START SOURCE DATA
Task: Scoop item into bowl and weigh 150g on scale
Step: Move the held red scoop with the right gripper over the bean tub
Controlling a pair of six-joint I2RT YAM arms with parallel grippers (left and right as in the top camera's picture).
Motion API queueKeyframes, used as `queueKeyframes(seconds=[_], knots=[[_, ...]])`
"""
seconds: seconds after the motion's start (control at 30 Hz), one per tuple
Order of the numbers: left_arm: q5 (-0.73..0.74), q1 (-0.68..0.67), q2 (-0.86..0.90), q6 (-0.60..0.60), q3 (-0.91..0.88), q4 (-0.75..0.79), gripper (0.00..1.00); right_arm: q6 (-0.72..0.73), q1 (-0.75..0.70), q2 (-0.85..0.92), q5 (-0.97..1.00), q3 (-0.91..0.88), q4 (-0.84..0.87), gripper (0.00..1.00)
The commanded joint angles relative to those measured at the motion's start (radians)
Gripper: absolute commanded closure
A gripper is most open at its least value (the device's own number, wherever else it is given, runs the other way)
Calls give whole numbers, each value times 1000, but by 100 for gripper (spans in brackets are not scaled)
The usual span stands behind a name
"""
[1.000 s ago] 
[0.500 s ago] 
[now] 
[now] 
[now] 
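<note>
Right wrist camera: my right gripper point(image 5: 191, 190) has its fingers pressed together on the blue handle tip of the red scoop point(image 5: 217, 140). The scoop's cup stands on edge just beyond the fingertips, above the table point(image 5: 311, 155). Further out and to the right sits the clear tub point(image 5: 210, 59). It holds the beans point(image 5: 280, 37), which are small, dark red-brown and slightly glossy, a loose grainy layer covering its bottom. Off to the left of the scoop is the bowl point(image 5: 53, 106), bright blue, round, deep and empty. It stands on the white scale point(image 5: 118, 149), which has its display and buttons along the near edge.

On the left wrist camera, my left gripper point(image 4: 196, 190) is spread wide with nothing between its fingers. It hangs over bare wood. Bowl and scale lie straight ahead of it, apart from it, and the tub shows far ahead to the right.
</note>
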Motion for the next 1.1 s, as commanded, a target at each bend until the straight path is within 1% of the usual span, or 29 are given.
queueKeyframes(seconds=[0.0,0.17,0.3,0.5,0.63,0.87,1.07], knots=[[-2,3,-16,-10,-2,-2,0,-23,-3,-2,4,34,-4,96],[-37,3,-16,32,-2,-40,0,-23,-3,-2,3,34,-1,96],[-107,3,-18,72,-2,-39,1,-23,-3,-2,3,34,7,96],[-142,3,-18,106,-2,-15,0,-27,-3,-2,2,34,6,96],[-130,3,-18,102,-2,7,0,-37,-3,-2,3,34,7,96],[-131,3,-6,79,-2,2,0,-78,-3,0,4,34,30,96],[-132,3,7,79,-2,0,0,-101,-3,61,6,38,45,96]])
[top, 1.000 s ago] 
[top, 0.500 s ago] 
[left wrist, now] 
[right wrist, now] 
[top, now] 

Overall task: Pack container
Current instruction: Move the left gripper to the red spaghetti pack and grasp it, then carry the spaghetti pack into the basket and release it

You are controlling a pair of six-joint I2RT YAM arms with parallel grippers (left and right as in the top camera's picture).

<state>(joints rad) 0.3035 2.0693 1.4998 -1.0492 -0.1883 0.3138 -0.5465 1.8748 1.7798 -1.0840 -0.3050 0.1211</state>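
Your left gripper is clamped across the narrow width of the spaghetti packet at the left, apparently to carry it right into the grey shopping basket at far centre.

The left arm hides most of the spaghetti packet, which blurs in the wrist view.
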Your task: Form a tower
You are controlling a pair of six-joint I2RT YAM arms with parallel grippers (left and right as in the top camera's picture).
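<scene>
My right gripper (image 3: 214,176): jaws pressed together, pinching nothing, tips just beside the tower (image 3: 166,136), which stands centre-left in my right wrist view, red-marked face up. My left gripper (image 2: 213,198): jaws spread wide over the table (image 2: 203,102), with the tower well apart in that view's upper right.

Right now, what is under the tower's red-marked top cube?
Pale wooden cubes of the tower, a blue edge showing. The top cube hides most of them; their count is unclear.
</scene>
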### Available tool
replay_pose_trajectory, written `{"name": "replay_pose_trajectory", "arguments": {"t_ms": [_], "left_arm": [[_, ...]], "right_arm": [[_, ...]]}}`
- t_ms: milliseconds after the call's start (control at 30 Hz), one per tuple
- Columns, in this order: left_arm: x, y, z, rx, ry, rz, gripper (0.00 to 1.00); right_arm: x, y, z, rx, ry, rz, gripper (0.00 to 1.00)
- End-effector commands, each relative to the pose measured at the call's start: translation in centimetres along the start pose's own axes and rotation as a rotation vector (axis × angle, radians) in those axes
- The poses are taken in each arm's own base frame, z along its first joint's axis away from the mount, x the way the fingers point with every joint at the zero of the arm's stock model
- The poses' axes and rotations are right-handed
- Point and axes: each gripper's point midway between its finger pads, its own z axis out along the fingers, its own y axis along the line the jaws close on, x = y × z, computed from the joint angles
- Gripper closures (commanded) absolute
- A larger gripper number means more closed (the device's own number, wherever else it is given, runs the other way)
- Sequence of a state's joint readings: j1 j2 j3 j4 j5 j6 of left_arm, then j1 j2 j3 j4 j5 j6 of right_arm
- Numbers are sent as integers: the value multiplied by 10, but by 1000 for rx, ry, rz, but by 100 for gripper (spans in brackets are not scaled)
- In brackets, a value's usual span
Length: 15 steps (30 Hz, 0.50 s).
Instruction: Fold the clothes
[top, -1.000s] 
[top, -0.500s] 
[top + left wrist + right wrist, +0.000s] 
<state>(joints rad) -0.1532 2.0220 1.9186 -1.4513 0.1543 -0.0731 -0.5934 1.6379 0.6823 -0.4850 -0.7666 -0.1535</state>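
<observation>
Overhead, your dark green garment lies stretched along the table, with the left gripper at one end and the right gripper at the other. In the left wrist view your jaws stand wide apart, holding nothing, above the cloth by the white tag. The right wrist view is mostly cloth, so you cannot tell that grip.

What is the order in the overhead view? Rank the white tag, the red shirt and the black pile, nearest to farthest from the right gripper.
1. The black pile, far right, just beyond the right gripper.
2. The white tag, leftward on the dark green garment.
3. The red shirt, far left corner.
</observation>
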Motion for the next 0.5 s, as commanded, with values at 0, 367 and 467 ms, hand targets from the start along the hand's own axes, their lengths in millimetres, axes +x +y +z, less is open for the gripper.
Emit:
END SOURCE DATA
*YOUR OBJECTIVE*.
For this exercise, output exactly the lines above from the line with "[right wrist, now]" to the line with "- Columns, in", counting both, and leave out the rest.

*OUTPUT OF THE TASK*.
[right wrist, now] 
[top, now] 

Overall task: Pack container
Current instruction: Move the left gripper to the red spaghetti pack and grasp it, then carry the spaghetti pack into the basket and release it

You are controlling a pair of six-joint I2RT YAM arms with parallel grippers (left and right as in the top camera's picture).

<state>(joints rad) 0.3035 2.0693 1.4998 -1.0492 -0.1883 0.3138 -0.5465 1.8748 1.7798 -1.0840 -0.3050 0.1211</state>
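Your left gripper is clamped across the narrow width of the spaghetti packet at the left, apparently to carry it right into the grey shopping basket at far centre.

The left arm hides most of the spaghetti packet, which blurs in the wrist view.
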Your task: Form a tower
You are controlling a pair of six-joint I2RT YAM arms with parallel grippers (left and right as in the top camera's picture).
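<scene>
My right gripper (image 3: 214,176): jaws pressed together, pinching nothing, tips just beside the tower (image 3: 166,136), which stands centre-left in my right wrist view, red-marked face up. My left gripper (image 2: 213,198): jaws spread wide over the table (image 2: 203,102), with the tower well apart in that view's upper right.

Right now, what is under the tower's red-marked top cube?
Pale wooden cubes of the tower, a blue edge showing. The top cube hides most of them; their count is unclear.
</scene>
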### Available tool
replay_pose_trajectory, written `{"name": "replay_pose_trajectory", "arguments": {"t_ms": [_], "left_arm": [[_, ...]], "right_arm": [[_, ...]]}}`
- t_ms: milliseconds after the call's start (control at 30 Hz), one per tuple
- Columns, in this order: left_arm: x, y, z, rx, ry, rz, gripper (0.00 to 1.00); right_arm: x, y, z, rx, ry, rz, gripper (0.00 to 1.00)

This exercise is done.